The American Federation of Teachers warns that reopening the nation’s schools with new COVID-19 health protocols has a huge price tag: $116.5 billion for instructional staff, distance learning, before- and after-school care, transportation, personal protective equipment, cleaning and health supplies, health staffing, custodial and cleaning staff, meeting children’s social and emotional needs and additional academic support for students. The average school will need an extra $1.2 million, or $2,300 per student, to open its doors,” the group noted in a study released Wednesday.

Funds are also needed “to offset revenue losses and address the cuts that have already cost local education systems 750,000 jobs.”

Somebody is on the very complicated case. The Senate Committee on Health, Education, Labor and Pensions continues to stage hearings titled “Returning to School Safely,” under the chairmanship of Sen.
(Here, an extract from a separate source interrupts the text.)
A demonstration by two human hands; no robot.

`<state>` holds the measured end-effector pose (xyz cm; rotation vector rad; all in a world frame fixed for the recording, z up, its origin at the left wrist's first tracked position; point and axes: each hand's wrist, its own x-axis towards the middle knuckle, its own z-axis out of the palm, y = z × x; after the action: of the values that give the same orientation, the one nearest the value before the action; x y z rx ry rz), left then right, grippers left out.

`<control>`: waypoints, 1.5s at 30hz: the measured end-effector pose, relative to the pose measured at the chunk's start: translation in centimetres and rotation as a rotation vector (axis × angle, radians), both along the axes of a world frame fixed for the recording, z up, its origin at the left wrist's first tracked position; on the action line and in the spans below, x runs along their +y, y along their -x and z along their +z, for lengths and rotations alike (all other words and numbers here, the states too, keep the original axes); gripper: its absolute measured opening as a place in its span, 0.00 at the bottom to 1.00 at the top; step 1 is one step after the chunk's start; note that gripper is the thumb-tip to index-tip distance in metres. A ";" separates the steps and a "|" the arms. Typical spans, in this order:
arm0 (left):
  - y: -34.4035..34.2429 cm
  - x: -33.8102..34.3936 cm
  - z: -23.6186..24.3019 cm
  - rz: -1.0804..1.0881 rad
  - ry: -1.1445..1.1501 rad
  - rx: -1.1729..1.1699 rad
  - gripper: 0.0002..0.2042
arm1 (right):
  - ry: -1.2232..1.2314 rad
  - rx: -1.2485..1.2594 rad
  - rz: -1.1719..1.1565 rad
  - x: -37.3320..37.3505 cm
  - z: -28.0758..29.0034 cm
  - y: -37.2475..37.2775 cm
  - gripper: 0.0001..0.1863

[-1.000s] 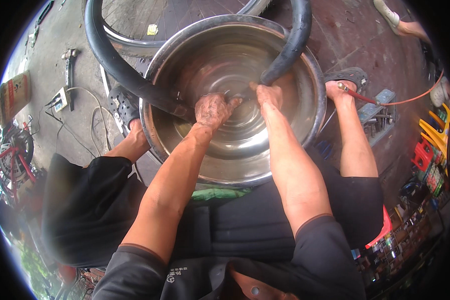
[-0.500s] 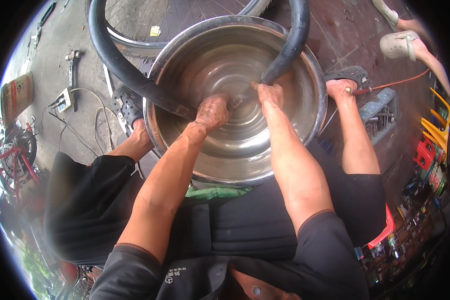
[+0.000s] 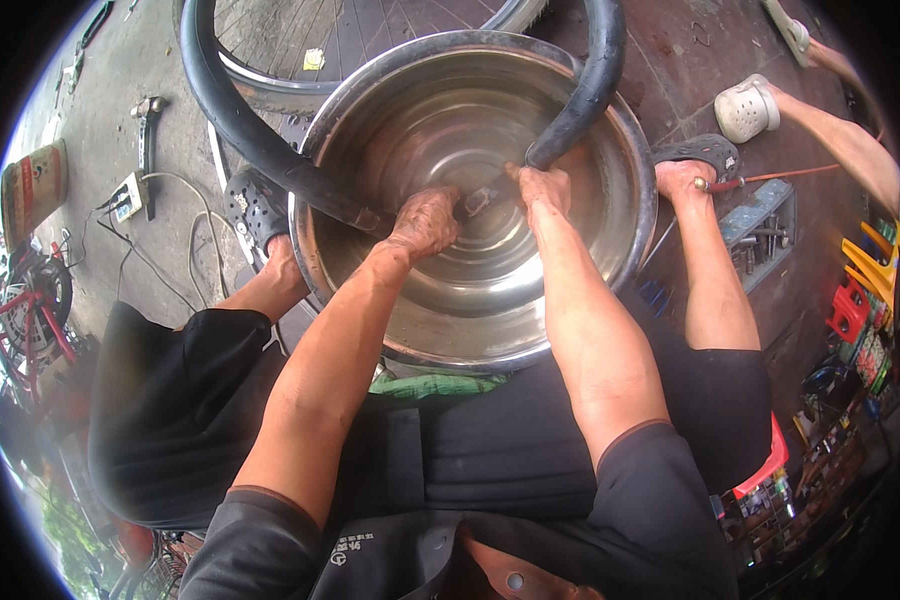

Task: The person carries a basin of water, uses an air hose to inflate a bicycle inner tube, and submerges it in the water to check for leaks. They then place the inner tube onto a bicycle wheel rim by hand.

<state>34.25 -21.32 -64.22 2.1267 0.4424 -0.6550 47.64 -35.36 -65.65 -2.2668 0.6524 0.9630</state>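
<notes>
A large steel basin (image 3: 470, 340) sits between my legs with shallow water in it. A black rubber inner tube (image 3: 253, 134) arches over the far rim and dips into the water on both sides. My left hand (image 3: 425, 218) is closed around a stretch of the tube in the water, left of the basin's middle; what lies under its fingers is partly hidden. My right hand (image 3: 542, 188) grips the tube a little to the right, thumb along it. Between my hands a short submerged piece of tube shows, with a lighter patch, blurred by the water.
A spoked bicycle wheel (image 3: 240, 78) lies beyond the basin. At left are a hammer-like tool (image 3: 145, 135), a power strip (image 3: 127, 198) with cables and a bucket (image 3: 32, 190). At right are a red hose (image 3: 800, 172), tool tray (image 3: 755, 230), plastic stools (image 3: 870, 265) and another person's legs (image 3: 830, 140).
The other person's foot in a pale clog has stepped in from the right, toward the basin. My hands and the tube have shifted only slightly.
</notes>
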 end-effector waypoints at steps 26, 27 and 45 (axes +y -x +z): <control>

Lamar Alexander, Tennessee Republican.


• 23% of U.S. adults say the economy is now recovering from the downturn caused by coronavirus-related lockdowns; 40% of Republicans, 22% of independents and 12% of Democrats agree.

• 36% overall say economic recovery has not started yet, but conditions have stabilized; 42% of Republicans, 38% of independents and 31% of Democrats agree.

• 36% overall say the economy is still in a downturn and conditions will continue to worsen; 13% of Republicans, 38% of independents and 54% of Democrats agree.

• 4% overall are undecided; 5% of Republicans, 2% of independents and 2% of Democrats agree.